1.3 Armanet does not guarantee: (i) the placement, positioning or the timing of delivery of any Content, (ii) clicks or impressions (including clicks from a particular audience segment) or (iii) conversions. If Fees (as defined in Section 5) do not reach Customer’s budget, Customer’s sole remedies shall be to: (i) extend the end date of the applicable campaign, (ii) replace or add to the Content with other Content (also subject to Section 2 below) to complete the campaign; or (iii) to pay only for accrued fees on the Content. In no event shall Armanet be liable for failure to deliver traffic to Content.
1.4 Armanet will make reports available to the Customer regarding the campaign(s). The final monthly reports (which may differ from the daily reports) will provide the conclusive basis for Armanet’s calculation of the fees owed by Customer. Customer may submit its own Armanet-compatible tracker. If there is a 10% discrepancy or more between Customer’s numbers (based on the Armanet-compatible tracker) and Armanet’s numbers then the parties agree to work in good faith to identify the correct amount to be paid to Armanet. If the discrepancy is less than 10%, Armanet’s numbers shall be conclusive.
2. Content
2.1 Customer has the right and authorizes Armanet to place the Content on the Network, and is solely responsible for determining the propriety and legality of the Content. It is the Customer’s sole responsibility to ensure that the product or service they are advertising is legal to advertise in the manner in which they are advertising within the geographies they are targeting. Furthermore, it is the sole responsibility of the Customer to include any and all disclosures required by law within the jurisdictions they are advertising in. In addition, Content selected by Customer must comply with Armanet’s Advertising Guidelines, as may be updated from time to time by Armanet. Armanet may at any time (at its sole discretion) reject or remove Content. Customer acknowledges that Armanet is not responsible for the Content and that the Content may change during the course of a campaign due to revisions by the Content’s author, comments from readers, or otherwise. Customer’s recourse in the event of such change shall be to direct Armanet to remove such Content from its then-current campaign and/or select other Content. Customer further acknowledges that, if there is an objection to the Content (whether from the content author or publisher, or otherwise) Armanet will act in accordance with Section 2 of its Terms of Use and may cease (at its sole discretion) including the Content in the Service.

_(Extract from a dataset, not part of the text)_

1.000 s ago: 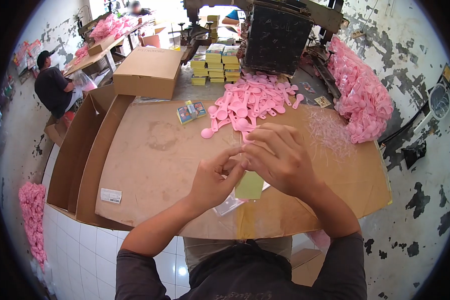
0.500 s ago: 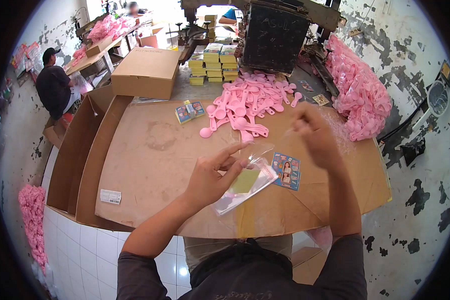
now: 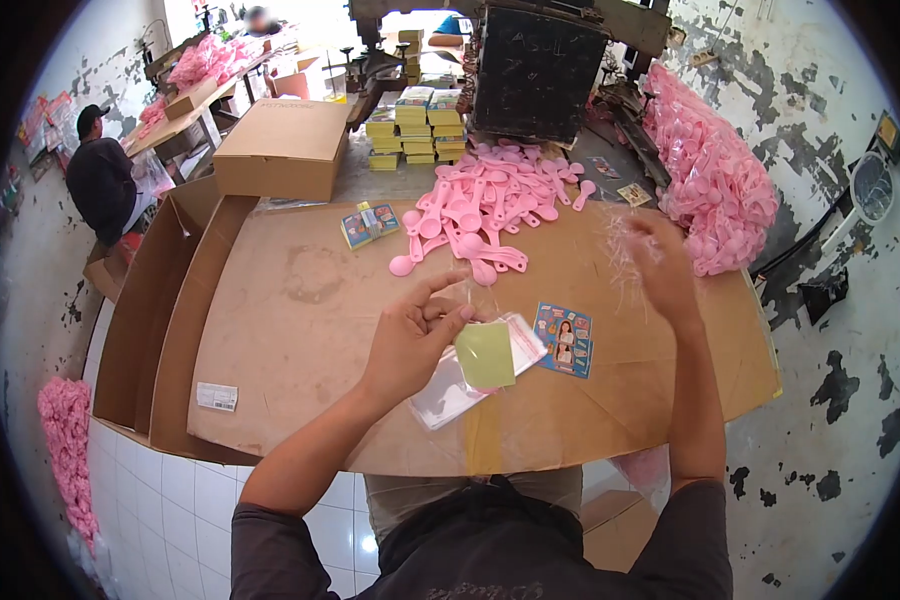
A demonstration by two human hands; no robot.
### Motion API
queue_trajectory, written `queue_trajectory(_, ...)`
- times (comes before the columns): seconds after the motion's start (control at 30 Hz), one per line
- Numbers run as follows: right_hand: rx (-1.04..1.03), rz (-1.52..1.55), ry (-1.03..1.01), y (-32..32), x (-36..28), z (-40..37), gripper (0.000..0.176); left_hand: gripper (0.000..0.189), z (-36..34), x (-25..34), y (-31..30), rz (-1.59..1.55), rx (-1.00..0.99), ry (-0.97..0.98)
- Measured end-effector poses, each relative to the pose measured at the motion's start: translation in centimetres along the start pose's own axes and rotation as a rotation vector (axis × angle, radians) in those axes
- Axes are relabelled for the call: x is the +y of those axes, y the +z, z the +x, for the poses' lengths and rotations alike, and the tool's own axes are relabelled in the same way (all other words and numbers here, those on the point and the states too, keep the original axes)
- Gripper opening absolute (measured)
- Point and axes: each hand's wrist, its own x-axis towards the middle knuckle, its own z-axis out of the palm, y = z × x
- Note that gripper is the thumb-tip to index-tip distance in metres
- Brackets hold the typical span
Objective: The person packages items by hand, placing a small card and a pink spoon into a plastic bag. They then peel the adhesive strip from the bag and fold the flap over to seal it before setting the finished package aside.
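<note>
My left hand (image 3: 417, 335) pinches the top of a small clear plastic bag (image 3: 478, 302) between thumb and fingers. Inside the bag is a yellow-green card (image 3: 487, 357). It hangs over a stack of clear plastic bags (image 3: 440, 400) lying on the cardboard. Off to the right, my right hand (image 3: 662, 268) is over thin clear plastic strips (image 3: 622, 262), its fingers loosely curled and apart, with nothing plain in them. Between the hands lies a blue printed card (image 3: 564, 340). Pink measuring spoons (image 3: 490, 205) are heaped just beyond my left hand.
A bundle of printed cards (image 3: 370, 226) lies left of the spoons. Stacked cards (image 3: 415, 125), a closed cardboard box (image 3: 280, 150) and a black metal box (image 3: 535, 75) stand behind. Bagged pink spoons (image 3: 715, 180) bulge at right. Another person (image 3: 105, 185) sits at far left.
My left hand has lifted the clear bag with the yellow-green card off the stack, and the card now faces me. My right hand has moved slightly right, with its fingers loosened.
</note>
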Motion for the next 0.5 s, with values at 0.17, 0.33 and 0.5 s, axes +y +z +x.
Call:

2.2 Customer represents and warrants that: (i) if the Content was written by or under the direction of Customer or paid for by Customer, that fact shall be clearly disclosed on or near the Content; (ii) it is authorized to use and/or has approved all words of the Content’s headline (whether written by Customer or on Customer’s behalf); (iii) Content headlines accurately reflect the tone and subject matter of the Content; and, (iv) it is authorized to use and/or has approved any image(s) related to its campaign(s) with Armanet.
2.3 Customer shall not, directly or indirectly, provide Content that: (i) is obscene, defamatory, libelous, slanderous, pornographic, violent, profane, indecent or unlawful; (ii) is factually inaccurate, misleading or deceptive; and/or (iii) facilitates or promotes any type of illegal activity, including without limitation pyramid schemes, gambling, the sale or use of illicit drugs, or discrimination or harassment of any individual or group. Further, each piece of Customer Content shall neither (a) redirect to a destination other than as originally submitted to the Service, and/or (b) be substantively different from the Content originally submitted to the Service.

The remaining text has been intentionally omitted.